Thursday, July 23, 2015

Week 7: Kinks

That title is totally click-bait. But I swear it's relevant!

I finally hit a massive obstacle in my project earlier this week. One of the plots I generated had a pretty nasty kink in it where it shouldn't have had one. This lead to a number of days spent under the hood of my code debugging, re-writing subroutines, checking types, and making sure I didn't exceed the 132 character/line limit (thanks for nothing, Fortran 90).

Today, I finally had a break through. The plot I was generating featured points whose y-values came from an integrand. The integrand is chock full of... interesting quantities that are computational expensive to calculate. The two most complex are the external potential and the structure factor, both of which come from a program that, for all intents and purposes, is a black box to me.
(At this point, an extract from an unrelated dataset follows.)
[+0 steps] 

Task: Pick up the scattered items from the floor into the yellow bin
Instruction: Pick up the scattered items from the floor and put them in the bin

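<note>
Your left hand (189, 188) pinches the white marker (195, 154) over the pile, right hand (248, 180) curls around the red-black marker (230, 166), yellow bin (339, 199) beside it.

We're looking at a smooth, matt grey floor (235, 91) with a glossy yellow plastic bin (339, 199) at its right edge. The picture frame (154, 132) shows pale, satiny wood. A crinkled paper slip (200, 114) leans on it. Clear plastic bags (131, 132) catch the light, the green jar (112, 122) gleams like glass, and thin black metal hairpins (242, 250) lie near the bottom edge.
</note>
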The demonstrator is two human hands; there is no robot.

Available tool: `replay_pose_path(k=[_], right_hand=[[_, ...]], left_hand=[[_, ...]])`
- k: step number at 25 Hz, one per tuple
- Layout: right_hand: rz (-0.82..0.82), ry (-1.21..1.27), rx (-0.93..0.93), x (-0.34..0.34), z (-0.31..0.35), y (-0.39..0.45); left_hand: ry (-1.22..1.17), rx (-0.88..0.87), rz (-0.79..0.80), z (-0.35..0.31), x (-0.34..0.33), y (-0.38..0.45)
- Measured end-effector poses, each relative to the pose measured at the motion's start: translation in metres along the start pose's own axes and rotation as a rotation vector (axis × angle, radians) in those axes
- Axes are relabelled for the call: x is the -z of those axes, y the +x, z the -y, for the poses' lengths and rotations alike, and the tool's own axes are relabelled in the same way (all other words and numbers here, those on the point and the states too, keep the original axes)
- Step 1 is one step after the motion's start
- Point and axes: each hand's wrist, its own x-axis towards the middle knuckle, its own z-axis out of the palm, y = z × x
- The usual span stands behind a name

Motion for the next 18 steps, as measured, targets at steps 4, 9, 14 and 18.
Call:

None of my other plots had any issues, so from the outset I was suspicious that the issue was in my code. Still, I started from the top of my integration routine and worked all the way down until it had to be something in my integrand itself that was misbehaving. I checked the fermi-dirac function I was using, the physical parameters that gave the integral correct units, the fineness of my grid, and even how many digits of pi my code was using. Finally I came to the potential and the structure factor. It had to be one or the other. Removing each separately showed that there was an unusual jump in the potential where my kink was. Victory.

The win is hollow though. I still have no idea why the potential is misbehaving and although it looks like that's the issue, I can't really be sure. I just hope that whatever the issue is, it won't have affected the rest of our results.

I can't believe that it's already the end of week 7. Before I know it, I'll be back at sea level and won't need a cryptocard to check my email.